O sırada liseye yeni bir erke çetesinin lideri transfer olur. Crabs adındaki bu gıcık delikanlı, yoksullara yemek dağıtan bir yardım kuruluşu paravanında uyuşturucu ticareti yapmaktadır. Crabs ile Silver Daggers ezeli düşmandırlar ve aralarındaki gerginlik hızla sıcak savaşa dönüşür. Maggie gruptaki güvenini artırmaya çalışsa da Patch ve Lace’in nefretini üzerine çekmeye başlar. Erkeğini ve grup içindeki konumunu yitirmemek için şanssız kararlar alan Lace herşeyi kaybetmenin eşiğine gelir. Maggie erkeklerden oluşan “Silver Daggers”ın korkak ve çekingen tavrından artık hoşlanmamaktadır ve kendi kız çetesinin bağımsızlığını ilan eder. Artık bu erkek grubunun uzantısı olmayacaklardır ve kendilerini “Jezebels” diye anacaklardır. Maggie hemen başka bir kız çetesinin yardımına başvurur. Mao’cu siyahi kızlardan oluşan bu gerillanın lideri Muff, kapitalist Crabs’ten ideolojik olarak nefret etmektedir. Crabs’ten intikam almak isteyen Maggie ile bu yüzden güç birliği yapan Muff ve çetesi silahlı bir çatışmaya hazırlanmaya başlar.

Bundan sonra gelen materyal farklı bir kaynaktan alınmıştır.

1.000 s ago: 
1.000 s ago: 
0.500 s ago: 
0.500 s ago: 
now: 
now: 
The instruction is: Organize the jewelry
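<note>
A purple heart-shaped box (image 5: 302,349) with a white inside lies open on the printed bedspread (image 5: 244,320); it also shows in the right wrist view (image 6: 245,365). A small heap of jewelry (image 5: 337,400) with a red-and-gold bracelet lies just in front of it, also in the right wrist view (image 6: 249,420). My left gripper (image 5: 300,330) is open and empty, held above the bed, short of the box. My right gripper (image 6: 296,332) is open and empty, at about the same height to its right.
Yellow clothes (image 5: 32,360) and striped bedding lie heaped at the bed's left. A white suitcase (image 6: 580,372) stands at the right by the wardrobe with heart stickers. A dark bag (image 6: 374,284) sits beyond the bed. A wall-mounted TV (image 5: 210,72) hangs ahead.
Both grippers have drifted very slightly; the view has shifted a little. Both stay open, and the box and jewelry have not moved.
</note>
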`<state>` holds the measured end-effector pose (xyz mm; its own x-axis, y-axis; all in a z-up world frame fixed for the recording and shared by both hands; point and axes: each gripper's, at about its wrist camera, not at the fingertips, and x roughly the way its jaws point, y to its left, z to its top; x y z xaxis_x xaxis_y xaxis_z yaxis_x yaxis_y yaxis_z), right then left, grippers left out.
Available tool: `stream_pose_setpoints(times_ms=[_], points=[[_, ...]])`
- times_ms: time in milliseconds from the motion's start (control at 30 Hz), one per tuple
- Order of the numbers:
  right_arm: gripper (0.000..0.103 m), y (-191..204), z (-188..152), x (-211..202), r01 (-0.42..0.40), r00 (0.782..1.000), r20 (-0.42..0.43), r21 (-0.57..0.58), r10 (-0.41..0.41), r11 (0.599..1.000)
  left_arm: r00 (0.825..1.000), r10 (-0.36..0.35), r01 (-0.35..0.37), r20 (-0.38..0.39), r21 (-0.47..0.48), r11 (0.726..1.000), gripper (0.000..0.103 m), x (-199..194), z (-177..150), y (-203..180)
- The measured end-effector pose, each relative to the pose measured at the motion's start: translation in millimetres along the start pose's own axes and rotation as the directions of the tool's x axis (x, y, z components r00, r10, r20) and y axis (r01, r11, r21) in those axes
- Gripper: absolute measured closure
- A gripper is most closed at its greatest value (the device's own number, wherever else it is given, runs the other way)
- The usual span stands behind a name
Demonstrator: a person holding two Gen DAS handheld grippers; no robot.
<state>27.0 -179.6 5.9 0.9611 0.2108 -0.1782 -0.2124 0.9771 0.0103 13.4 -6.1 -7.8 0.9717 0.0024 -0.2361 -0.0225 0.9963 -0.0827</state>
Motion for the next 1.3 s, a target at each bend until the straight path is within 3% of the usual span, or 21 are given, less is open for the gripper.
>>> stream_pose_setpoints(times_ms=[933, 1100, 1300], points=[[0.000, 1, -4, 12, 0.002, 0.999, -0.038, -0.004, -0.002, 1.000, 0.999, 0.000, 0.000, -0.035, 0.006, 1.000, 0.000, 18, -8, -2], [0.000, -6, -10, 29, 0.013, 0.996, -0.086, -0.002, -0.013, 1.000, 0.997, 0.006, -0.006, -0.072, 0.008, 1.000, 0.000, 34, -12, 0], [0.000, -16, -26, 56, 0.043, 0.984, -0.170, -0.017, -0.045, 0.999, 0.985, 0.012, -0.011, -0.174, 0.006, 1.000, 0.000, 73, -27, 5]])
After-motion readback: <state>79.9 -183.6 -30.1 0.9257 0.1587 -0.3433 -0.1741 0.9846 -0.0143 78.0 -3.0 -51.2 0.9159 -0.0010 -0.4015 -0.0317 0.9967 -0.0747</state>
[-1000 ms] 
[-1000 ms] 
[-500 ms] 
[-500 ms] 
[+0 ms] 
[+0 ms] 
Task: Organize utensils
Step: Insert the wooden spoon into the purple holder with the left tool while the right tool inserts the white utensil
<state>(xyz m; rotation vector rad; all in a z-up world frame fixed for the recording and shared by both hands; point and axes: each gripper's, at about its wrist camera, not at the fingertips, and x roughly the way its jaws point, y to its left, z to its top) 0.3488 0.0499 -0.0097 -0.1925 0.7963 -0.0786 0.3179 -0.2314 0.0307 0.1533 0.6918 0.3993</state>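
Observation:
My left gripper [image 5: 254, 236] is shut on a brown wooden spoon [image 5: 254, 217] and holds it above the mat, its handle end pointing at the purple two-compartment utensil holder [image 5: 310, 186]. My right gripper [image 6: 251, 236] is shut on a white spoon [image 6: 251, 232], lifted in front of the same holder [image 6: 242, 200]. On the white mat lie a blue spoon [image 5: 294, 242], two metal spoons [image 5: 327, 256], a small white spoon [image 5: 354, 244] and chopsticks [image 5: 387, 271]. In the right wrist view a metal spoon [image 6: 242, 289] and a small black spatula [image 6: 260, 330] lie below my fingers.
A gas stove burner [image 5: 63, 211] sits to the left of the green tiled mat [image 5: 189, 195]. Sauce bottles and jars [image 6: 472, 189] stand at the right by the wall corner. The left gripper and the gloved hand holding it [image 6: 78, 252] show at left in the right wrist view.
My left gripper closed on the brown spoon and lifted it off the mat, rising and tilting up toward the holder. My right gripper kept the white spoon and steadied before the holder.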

Film her ne kadar istismar sineması örneği de olsa fazla “ten rengi” içermiyor. Sadece iki sahnede zorunlu meme gösterisi dışında çıplaklık yok. Ama küfürlü kallavi laflar gırla gidiyor. Oyuncuların bir liseliye göre fazla yaşlı olmalarının dışında tahmin edeceğiniz gibi oyunculuk çok çok kötü. Karakterler iki boyutlu. Lace’i canlandıran Robbie Lee dişlerini sıkarak sert konuşmaya çalışıyor ama sesi sinirli bir tavşana benziyor. Sanki bir Türk filminde Ayşecik sert bir çete kızı taklidi yapıyormuş gibi izliyorsunuz. Bıçkın delikanlı Dominic rolündeki Asher Brauner ise, hani maçta tezahürat yaparken sesini yapay olarak kalınlaştıran adamlar vardır ya, işte o ses tonuyla konuşuyor. Maggie (Joanne Nail) eh idare eder; özellikle filmin sonunda kendisini tutuklayan polise döktürdüğü gurur dolu edebiyatta biraz göz doldurduğunu bile söyleyebiliriz (“Bizi dövebilir, zincirleyebilir, hapse tıkabilirsin. Ama geri döneriz anladın mı? Bizler ‘Jezebel’leriz aynasız! Bu ismi unutma çünkü geri döneceğiz!”). Nasıl ama…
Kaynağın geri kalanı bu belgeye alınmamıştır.